We now reduce the loss in {n} all the way to {1} by iterating the {TT^*} method (this is an instance of a neat trick in analysis, namely the tensor power trick). For any integer {m} that is a power of two, we see from iterating the {TT^*} method that

\displaystyle  \| T \|_{op} = \| (T^* T)^m \|_{op}^{1/2m}.

(In fact, this identity holds for any natural number {m}, not just powers of two, as can be seen from spectral theory, but powers of two will suffice for the argument here.) We expand out the right-hand side and bound using the triangle inequality by

\displaystyle  (\sum_{i_1,\dots,i_{2m} = 1,\dots,n} \| T^*_{i_1} T_{i_2} T^*_{i_3} \dots T^*_{i_{2m-1}} T_{i_{2m}} \|_{op})^{1/2m}.

On the one hand, we can bound the norm {\| T^*_{i_1} T_{i_2} T^*_{i_3} \dots T^*_{i_{2m-1}} T_{i_{2m}} \|_{op}} by

\displaystyle  \| T^*_{i_1} T_{i_2} \|_{op} \| T^*_{i_3} T_{i_4} \|_{op} \dots \| T^*_{i_{2m-1}} T_{i_{2m}} \|_{op};

grouping things slightly differently and using (22) twice, we can also bound this norm by

\displaystyle  B \| T_{i_2} T^*_{i_3} \|_{op} \dots \| T_{i_{2m-2}} T^*_{i_{2m-1}} \|_{op} B.

Taking the geometric mean, we can bound the norm by

\displaystyle B \| T^*_{i_1} T_{i_2} \|_{op}^{1/2} \| T_{i_2} T^*_{i_3} \|_{op}^{1/2} \dots \| T_{i_{2m-2}} T^*_{i_{2m-1}} \|_{op}^{1/2} \| T^*_{i_{2m-1}} T_{i_{2m}} \|_{op}^{1/2}.

Summing in {i_{2m}} using (20), then in {i_{2m-1}} using (21) and so forth until the {i_1} sum (which is just summed with a loss of {n}), we conclude that

\displaystyle  \|T\|_{op} \leq (B n A B A \dots B A)^{1/2m} = n^{1/2m} \sqrt{AB}.

Sending {m \rightarrow \infty}, we obtain the claim. \Box

Remark 6 There is a refinement of the Cotlar-Stein lemma for infinite series {\sum_{i=1}^\infty T_i} of operators obeying the hypotheses of the lemma, in which it is shown that the series actually converges in the strong operator topology (though not necessarily in the operator norm topology); this refinement was first observed by Meyer, and can be found for instance in this note of Comech.

We will shortly establish the bounds

\displaystyle  \| a_k(X,D) a_j(X,D)^* f\|_{L^2({\bf R})}, \| a_k(X,D)^* a_j(X,D) f\|_{L^2({\bf R})}

\displaystyle \lesssim_{a} 2^{-|j-k|} \|f\|_{L^2({\bf R})}

for any {j,k \geq 1}. The claim (18) then follows from the Cotlar-Stein lemma (using (17) to dispose of the {a_0(X,D)} term).

We shall just show that

\displaystyle  \| a_k(X,D)^* a_j(X,D) f\|_{L^2({\bf R})} \lesssim_{a} 2^{-(j-k)} \|f\|_{L^2({\bf R})};

when {j \geq k}; the {j < k} case is treated similarly, as is the treatment of {a_k(X,D) a_j(X,D)^*} (in fact this latter operator vanishes when {|j-k| \geq 3}, though we will not really need this fact).

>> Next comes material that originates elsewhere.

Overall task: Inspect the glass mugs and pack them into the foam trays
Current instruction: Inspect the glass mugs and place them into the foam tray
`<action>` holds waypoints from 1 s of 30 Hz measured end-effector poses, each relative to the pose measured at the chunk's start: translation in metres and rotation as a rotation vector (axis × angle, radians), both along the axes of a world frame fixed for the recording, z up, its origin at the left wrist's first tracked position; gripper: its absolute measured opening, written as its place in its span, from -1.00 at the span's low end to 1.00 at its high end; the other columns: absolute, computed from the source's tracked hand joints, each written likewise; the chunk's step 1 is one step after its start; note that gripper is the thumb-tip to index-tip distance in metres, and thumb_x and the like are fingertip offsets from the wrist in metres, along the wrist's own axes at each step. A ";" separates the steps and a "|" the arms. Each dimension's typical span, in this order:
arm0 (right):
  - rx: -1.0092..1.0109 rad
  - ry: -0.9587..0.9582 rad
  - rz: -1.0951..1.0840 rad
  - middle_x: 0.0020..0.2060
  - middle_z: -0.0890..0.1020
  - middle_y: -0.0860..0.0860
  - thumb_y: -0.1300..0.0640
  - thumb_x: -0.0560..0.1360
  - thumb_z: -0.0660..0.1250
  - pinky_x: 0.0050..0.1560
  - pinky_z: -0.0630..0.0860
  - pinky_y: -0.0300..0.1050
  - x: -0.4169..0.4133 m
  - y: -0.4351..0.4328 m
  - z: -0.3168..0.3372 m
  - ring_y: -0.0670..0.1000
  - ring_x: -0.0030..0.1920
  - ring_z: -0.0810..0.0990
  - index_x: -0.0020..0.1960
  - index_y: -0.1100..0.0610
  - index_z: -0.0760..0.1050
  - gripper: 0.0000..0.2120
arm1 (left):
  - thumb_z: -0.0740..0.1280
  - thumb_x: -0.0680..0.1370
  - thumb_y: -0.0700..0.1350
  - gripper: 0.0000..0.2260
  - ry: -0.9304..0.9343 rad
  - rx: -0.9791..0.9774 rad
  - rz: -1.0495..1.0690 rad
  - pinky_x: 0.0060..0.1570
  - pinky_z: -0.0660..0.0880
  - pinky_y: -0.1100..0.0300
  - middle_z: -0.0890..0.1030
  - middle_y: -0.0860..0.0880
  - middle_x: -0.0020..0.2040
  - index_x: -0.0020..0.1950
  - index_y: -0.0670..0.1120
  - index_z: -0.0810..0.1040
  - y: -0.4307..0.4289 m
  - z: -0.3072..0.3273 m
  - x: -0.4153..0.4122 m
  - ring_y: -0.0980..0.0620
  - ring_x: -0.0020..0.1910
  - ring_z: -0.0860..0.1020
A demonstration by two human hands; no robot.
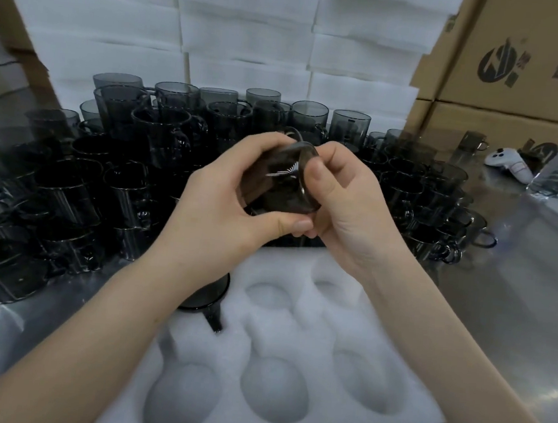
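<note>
Mug [280, 181] of smoky glass is sitting tilted between the left hand [225, 203] and the right hand [347, 213], each grip curling round it, above the foam tray [379, 322].

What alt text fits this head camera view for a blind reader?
The left hand and right hand grip a dark glass mug above a white foam tray with one packed mug; more mugs crowd the table behind.

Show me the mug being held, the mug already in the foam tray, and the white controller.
held mug [279, 188], head view, its dark glass wall.
packed mug [211, 295], head view, its dark body.
white controller [511, 164], head view, its body.
</note>
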State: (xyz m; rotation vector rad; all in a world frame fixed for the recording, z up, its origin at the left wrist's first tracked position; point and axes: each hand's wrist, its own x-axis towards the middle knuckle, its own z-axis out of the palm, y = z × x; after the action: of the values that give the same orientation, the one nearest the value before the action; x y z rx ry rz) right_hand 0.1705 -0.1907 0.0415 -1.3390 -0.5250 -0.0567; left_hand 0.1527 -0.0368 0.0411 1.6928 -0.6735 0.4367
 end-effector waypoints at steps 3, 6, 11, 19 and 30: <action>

We have

\displaystyle a_k(X,D)^* a_j(X,D) f(x) = \int_{\bf R} K_{k^*j}(x,z) f(z)\ dz


\displaystyle  K_{k^*j}(x,z) := \int_{\bf R} \overline{K_k}(y,x) K_j(y,z)\ dy.

A direct application of (15) and the triangle inequality gives the bounds

\displaystyle K_{k^*j}(x,z) \lesssim_{a} 2^k \langle 2^k(x-z) \rangle^{-10}

(say), which when combined with Young’s inequality does not give the desired gain of {2^{-(j-k)}}. To recover this gain we begin integrating by parts. From (13) we have

\displaystyle  K_j(y,z) =\frac{\partial}{\partial y} \int_{\bf R} \frac{a_j(y,\xi)}{2\pi i \xi} e^{2\pi i (y-z) \xi}\ d\xi - \int_{\bf R} \frac{\partial}{\partial y} \frac{a_j(y,\xi)}{2\pi i \xi} e^{2\pi i (y-z) \xi}\ d\xi.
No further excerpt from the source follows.